_Brief_
Please reproduce the data in its entirety, word for word.

==*==

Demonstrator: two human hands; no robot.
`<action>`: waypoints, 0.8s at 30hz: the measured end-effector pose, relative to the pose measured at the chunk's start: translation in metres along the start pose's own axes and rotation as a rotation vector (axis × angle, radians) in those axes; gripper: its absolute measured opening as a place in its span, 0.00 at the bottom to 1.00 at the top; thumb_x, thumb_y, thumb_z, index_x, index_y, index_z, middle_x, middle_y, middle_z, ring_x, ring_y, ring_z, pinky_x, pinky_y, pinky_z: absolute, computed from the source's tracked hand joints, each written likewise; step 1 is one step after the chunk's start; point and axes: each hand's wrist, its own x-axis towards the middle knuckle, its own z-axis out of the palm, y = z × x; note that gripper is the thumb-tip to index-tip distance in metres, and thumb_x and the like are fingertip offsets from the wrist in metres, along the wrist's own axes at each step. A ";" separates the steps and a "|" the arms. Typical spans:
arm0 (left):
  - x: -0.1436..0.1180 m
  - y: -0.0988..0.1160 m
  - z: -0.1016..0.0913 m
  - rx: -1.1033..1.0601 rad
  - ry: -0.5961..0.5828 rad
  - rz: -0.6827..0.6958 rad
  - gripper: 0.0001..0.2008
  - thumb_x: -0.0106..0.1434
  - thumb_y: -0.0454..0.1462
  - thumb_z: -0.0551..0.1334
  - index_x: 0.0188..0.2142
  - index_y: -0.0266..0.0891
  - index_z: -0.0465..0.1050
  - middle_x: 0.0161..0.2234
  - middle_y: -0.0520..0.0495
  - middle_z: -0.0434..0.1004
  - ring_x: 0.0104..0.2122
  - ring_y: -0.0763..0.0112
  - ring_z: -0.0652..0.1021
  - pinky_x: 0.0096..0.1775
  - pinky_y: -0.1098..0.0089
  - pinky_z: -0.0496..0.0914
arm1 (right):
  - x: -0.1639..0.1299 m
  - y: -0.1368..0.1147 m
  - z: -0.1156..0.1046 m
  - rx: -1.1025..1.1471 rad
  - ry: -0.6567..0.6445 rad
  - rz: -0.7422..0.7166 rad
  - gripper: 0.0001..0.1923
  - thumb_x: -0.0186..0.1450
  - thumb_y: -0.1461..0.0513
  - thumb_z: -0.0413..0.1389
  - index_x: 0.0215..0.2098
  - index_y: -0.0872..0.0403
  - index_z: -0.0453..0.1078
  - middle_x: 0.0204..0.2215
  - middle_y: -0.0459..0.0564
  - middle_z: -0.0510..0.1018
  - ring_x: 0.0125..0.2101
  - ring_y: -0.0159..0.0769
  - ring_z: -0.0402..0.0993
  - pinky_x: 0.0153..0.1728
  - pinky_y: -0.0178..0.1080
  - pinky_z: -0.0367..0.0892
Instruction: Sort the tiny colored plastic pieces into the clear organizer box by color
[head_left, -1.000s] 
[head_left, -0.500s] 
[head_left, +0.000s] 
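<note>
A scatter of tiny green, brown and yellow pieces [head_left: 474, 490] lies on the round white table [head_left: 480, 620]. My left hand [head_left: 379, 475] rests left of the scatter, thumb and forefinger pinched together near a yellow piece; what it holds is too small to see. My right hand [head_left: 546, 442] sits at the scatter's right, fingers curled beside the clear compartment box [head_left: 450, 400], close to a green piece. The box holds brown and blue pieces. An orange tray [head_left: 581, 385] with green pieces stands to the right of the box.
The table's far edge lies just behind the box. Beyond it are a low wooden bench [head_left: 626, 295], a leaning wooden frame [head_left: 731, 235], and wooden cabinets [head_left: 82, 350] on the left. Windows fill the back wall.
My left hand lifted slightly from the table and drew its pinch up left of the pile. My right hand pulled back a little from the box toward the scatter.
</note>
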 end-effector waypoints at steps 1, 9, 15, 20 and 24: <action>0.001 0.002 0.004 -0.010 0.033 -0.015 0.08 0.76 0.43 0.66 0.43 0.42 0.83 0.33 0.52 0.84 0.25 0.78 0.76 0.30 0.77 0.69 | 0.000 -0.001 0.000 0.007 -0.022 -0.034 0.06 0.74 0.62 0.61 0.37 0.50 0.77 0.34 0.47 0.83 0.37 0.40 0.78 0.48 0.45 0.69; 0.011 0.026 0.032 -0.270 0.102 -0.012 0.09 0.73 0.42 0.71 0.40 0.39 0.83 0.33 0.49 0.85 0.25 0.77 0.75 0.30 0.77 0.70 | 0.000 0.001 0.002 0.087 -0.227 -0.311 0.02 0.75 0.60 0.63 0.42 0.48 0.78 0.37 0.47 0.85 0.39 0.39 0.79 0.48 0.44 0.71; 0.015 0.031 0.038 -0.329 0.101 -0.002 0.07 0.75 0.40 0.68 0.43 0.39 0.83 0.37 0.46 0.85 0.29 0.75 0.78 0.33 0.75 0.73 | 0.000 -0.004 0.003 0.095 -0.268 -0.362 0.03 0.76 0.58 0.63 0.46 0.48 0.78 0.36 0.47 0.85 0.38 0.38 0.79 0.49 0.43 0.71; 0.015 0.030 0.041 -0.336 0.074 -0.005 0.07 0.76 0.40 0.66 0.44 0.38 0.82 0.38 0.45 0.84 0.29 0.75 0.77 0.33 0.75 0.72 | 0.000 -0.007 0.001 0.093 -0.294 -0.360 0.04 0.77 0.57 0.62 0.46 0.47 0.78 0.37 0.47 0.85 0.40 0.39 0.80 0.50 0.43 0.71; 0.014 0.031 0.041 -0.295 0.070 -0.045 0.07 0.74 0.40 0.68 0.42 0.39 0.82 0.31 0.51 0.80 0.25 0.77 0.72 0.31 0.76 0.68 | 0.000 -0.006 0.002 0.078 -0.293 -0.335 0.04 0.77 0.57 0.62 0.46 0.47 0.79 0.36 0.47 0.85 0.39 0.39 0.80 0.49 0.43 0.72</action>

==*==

_Answer to the exercise_
Demonstrator: two human hands; no robot.
`<action>`: waypoints, 0.8s at 30hz: the measured end-effector pose, relative to the pose measured at the chunk's start: translation in metres along the start pose's own axes and rotation as a rotation vector (axis × angle, radians) in those axes; gripper: its absolute measured opening as a place in its span, 0.00 at the bottom to 1.00 at the top; thumb_x, thumb_y, thumb_z, index_x, index_y, index_z, middle_x, middle_y, middle_z, ring_x, ring_y, ring_z, pinky_x, pinky_y, pinky_z: absolute, computed from the source's tracked hand joints, each written likewise; step 1 is one step after the chunk's start; point and axes: each hand's wrist, its own x-axis towards the middle knuckle, its own z-axis out of the palm, y = z × x; note that gripper is the thumb-tip to index-tip distance in metres, and thumb_x and the like are fingertip offsets from the wrist in metres, along the wrist's own axes at each step. A ";" separates the steps and a "|" the arms. Typical spans:
arm0 (left):
  - x: -0.1436..0.1180 m
  - y: -0.0988..0.1160 m
  - z: -0.1016..0.0913 m
  - rx: -1.1033..1.0601 rad
  - ry: -0.5961..0.5828 rad
  - rz: -0.6827..0.6958 rad
  - gripper: 0.0001..0.2008
  - thumb_x: -0.0106..0.1434
  - thumb_y: -0.0454..0.1462
  - thumb_z: -0.0551..0.1334
  - index_x: 0.0188..0.2142
  - index_y: -0.0266..0.0891
  - index_z: -0.0465..0.1050
  - middle_x: 0.0161..0.2234
  - middle_y: -0.0520..0.0495
  - middle_z: -0.0434..0.1004
  - ring_x: 0.0104..0.2122
  - ring_y: -0.0763..0.0112
  - ring_z: -0.0652..0.1021
  - pinky_x: 0.0096..0.1775
  - pinky_y: -0.1098..0.0089
  - pinky_z: -0.0496..0.0914
arm1 (right):
  - x: -0.1639..0.1299 m
  - y: -0.1368..0.1147 m
  - z: -0.1156..0.1046 m
  - rx: -1.1025..1.1471 rad
  - ry: -0.6567..0.6445 rad
  - rz: -0.7422..0.7166 rad
  - gripper: 0.0001..0.1923
  - thumb_x: -0.0186..0.1450
  - thumb_y: -0.1461..0.0513
  - thumb_z: -0.0413..0.1389
  - index_x: 0.0215..0.2098
  - index_y: -0.0872..0.0403
  - index_z: -0.0453..0.1078
  - middle_x: 0.0204..0.2215
  - middle_y: -0.0459..0.0564
  - middle_z: -0.0510..0.1018
  - ring_x: 0.0125..0.2101
  - ring_y: -0.0159..0.0769
  - ring_z: -0.0402..0.0993
  - pinky_x: 0.0153..0.1728
  - pinky_y: -0.0178..0.1080
  - pinky_z: -0.0367..0.0892
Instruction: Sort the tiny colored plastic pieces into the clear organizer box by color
[head_left, -1.000s] 
[head_left, -0.500s] 
[head_left, +0.000s] 
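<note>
A scatter of tiny green, brown and yellow pieces [head_left: 474, 490] lies on the round white table [head_left: 480, 620]. My left hand [head_left: 379, 475] rests left of the scatter, thumb and forefinger pinched together near a yellow piece; what it holds is too small to see. My right hand [head_left: 546, 442] sits at the scatter's right, fingers curled beside the clear compartment box [head_left: 450, 400], close to a green piece. The box holds brown and blue pieces. An orange tray [head_left: 581, 385] with green pieces stands to the right of the box.
The table's far edge lies just behind the box. Beyond it are a low wooden bench [head_left: 626, 295], a leaning wooden frame [head_left: 731, 235], and wooden cabinets [head_left: 82, 350] on the left. Windows fill the back wall.
My left hand lifted slightly from the table and drew its pinch up left of the pile. My right hand pulled back a little from the box toward the scatter.
</note>
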 end-effector waypoints at steps 1, 9, 15, 20 and 24: <action>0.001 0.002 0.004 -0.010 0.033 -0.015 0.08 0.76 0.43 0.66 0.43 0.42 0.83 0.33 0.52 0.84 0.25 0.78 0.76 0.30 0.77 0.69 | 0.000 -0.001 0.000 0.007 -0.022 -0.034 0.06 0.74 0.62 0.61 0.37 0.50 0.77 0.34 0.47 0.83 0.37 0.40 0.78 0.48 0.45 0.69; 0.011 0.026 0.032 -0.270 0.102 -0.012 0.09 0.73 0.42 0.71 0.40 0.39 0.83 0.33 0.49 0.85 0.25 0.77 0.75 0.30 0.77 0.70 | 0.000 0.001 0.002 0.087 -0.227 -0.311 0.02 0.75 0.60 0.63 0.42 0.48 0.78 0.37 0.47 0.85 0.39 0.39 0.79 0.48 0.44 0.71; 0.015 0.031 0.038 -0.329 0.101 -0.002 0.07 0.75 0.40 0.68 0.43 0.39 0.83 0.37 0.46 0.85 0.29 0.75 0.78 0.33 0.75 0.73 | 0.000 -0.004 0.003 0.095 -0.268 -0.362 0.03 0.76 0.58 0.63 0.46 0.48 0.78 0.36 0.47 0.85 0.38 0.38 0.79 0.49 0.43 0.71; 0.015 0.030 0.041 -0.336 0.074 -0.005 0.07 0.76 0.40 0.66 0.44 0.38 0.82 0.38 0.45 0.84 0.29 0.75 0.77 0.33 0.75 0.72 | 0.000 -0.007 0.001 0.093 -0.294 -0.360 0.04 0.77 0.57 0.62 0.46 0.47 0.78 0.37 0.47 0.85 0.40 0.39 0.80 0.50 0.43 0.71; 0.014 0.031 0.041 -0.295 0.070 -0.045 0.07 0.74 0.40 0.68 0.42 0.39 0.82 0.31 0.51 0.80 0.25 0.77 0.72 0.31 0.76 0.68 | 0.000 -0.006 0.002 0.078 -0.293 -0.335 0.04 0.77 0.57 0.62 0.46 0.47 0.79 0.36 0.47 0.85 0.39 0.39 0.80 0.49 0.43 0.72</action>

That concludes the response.